Please return each of the entries that follow, unchanged in every word.

┏━━

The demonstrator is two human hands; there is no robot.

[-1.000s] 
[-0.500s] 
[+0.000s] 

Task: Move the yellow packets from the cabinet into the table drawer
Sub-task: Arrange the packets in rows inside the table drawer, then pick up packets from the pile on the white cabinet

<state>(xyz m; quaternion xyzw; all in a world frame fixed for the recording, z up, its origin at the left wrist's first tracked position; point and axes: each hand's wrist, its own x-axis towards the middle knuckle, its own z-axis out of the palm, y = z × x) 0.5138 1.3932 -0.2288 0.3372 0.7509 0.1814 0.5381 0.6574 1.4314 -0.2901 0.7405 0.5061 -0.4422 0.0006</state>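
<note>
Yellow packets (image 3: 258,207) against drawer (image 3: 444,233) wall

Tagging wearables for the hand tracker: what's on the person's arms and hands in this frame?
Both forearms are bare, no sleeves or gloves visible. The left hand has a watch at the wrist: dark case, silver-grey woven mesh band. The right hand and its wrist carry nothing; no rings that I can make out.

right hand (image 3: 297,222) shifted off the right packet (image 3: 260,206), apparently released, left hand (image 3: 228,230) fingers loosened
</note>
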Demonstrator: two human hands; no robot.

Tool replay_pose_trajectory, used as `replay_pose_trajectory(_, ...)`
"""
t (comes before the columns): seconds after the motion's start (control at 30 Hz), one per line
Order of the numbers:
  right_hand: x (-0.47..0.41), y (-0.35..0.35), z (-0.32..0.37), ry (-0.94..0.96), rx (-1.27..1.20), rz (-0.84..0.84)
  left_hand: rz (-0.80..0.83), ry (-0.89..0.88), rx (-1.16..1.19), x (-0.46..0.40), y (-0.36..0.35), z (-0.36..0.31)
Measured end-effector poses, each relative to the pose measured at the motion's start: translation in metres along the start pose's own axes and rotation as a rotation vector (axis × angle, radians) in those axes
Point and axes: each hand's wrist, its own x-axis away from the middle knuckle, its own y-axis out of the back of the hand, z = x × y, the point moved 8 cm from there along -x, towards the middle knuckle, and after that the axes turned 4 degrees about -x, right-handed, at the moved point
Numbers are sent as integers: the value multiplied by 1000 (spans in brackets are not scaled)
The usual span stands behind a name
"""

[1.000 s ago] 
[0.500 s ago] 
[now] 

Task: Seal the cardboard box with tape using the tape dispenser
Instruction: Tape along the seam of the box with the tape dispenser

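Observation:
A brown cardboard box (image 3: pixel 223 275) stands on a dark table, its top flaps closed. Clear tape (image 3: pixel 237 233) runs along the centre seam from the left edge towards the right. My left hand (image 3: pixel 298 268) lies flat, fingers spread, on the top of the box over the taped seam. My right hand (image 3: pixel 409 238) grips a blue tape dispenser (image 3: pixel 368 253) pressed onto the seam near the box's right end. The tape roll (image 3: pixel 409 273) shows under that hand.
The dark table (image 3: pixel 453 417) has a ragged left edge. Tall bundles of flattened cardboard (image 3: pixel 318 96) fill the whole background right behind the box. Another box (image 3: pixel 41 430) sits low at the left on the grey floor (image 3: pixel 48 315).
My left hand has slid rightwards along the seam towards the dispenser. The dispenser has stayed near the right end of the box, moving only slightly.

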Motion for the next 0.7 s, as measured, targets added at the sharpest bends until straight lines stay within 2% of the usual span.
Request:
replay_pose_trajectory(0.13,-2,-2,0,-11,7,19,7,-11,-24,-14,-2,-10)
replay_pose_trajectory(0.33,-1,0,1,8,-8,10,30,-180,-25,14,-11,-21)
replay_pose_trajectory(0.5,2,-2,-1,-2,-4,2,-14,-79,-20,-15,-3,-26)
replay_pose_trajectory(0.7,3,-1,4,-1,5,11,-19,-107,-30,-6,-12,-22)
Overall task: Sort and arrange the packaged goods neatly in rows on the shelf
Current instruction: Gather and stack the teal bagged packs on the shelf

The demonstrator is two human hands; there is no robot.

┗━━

→ **Answer area**:
The demonstrator is two human hands; there is no robot.

[-1.000s] 
[-0.500s] 
[+0.000s] 

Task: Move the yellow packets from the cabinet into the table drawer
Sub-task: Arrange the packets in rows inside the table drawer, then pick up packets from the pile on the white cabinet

<state>(xyz m; quaternion xyzw; all in a world frame fixed for the recording, z up, its origin at the left wrist's first tracked position; point and axes: each hand's wrist, its own x-axis towards the middle knuckle, its own z-axis out of the palm, y = z × x) 0.5138 1.3932 -0.2288 0.3372 0.7509 0.1814 0.5381 0.6574 1.4314 -0.2901 0.7405 0.5061 -0.4422 0.0006</state>
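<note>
Yellow packets (image 3: 258,207) against drawer (image 3: 444,233) wall

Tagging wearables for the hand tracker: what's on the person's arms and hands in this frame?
Both forearms are bare, no sleeves or gloves visible. The left hand has a watch at the wrist: dark case, silver-grey woven mesh band. The right hand and its wrist carry nothing; no rings that I can make out.

right hand (image 3: 297,222) shifted off the right packet (image 3: 260,206), apparently released, left hand (image 3: 228,230) fingers loosened
</note>
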Demonstrator: two human hands; no robot.

Tool replay_pose_trajectory, used as `replay_pose_trajectory(_, ...)`
"""
t (comes before the columns): seconds after the motion's start (control at 30 Hz), one per line
Order of the numbers:
  right_hand: x (-0.47..0.41), y (-0.35..0.35), z (-0.32..0.37), ry (-0.94..0.96), rx (-1.27..1.20), rz (-0.84..0.84)
  left_hand: rz (-0.80..0.83), ry (-0.89..0.88), rx (-1.16..1.19), x (-0.46..0.40), y (-0.36..0.35), z (-0.36..0.31)
Measured end-effector poses, each relative to the pose measured at the motion's start: translation in metres along the start pose's own axes and rotation as a rotation vector (axis × angle, radians) in those axes
Point and axes: each hand's wrist, its own x-axis away from the middle knuckle, its own y-axis out of the back of the hand, z = x × y, the point moved 8 cm from there along -x, towards the middle knuckle, and after that the axes turned 4 degrees about -x, right-handed, at the moved point
Numbers are sent as integers: the value multiplied by 1000 (spans in brackets are not scaled)
The usual span stands behind a name
"""

[1.000 s ago] 
[0.500 s ago] 
[now] 

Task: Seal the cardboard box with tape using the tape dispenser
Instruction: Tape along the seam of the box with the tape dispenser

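Observation:
A brown cardboard box (image 3: pixel 223 275) stands on a dark table, its top flaps closed. Clear tape (image 3: pixel 237 233) runs along the centre seam from the left edge towards the right. My left hand (image 3: pixel 298 268) lies flat, fingers spread, on the top of the box over the taped seam. My right hand (image 3: pixel 409 238) grips a blue tape dispenser (image 3: pixel 368 253) pressed onto the seam near the box's right end. The tape roll (image 3: pixel 409 273) shows under that hand.
The dark table (image 3: pixel 453 417) has a ragged left edge. Tall bundles of flattened cardboard (image 3: pixel 318 96) fill the whole background right behind the box. Another box (image 3: pixel 41 430) sits low at the left on the grey floor (image 3: pixel 48 315).
My left hand has slid rightwards along the seam towards the dispenser. The dispenser has stayed near the right end of the box, moving only slightly.
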
Motion for the next 0.7 s, as measured, targets added at the sharpest bends until straight lines stay within 2% of the usual span.
Request:
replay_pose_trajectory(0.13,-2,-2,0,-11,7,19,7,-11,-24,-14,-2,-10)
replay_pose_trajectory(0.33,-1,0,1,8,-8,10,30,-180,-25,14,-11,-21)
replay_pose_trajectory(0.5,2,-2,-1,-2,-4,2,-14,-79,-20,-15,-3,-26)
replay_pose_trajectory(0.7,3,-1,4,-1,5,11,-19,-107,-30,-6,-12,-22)
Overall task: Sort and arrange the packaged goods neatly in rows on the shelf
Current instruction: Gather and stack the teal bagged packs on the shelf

The demonstrator is two human hands; there is no robot.

This exercise has been completed.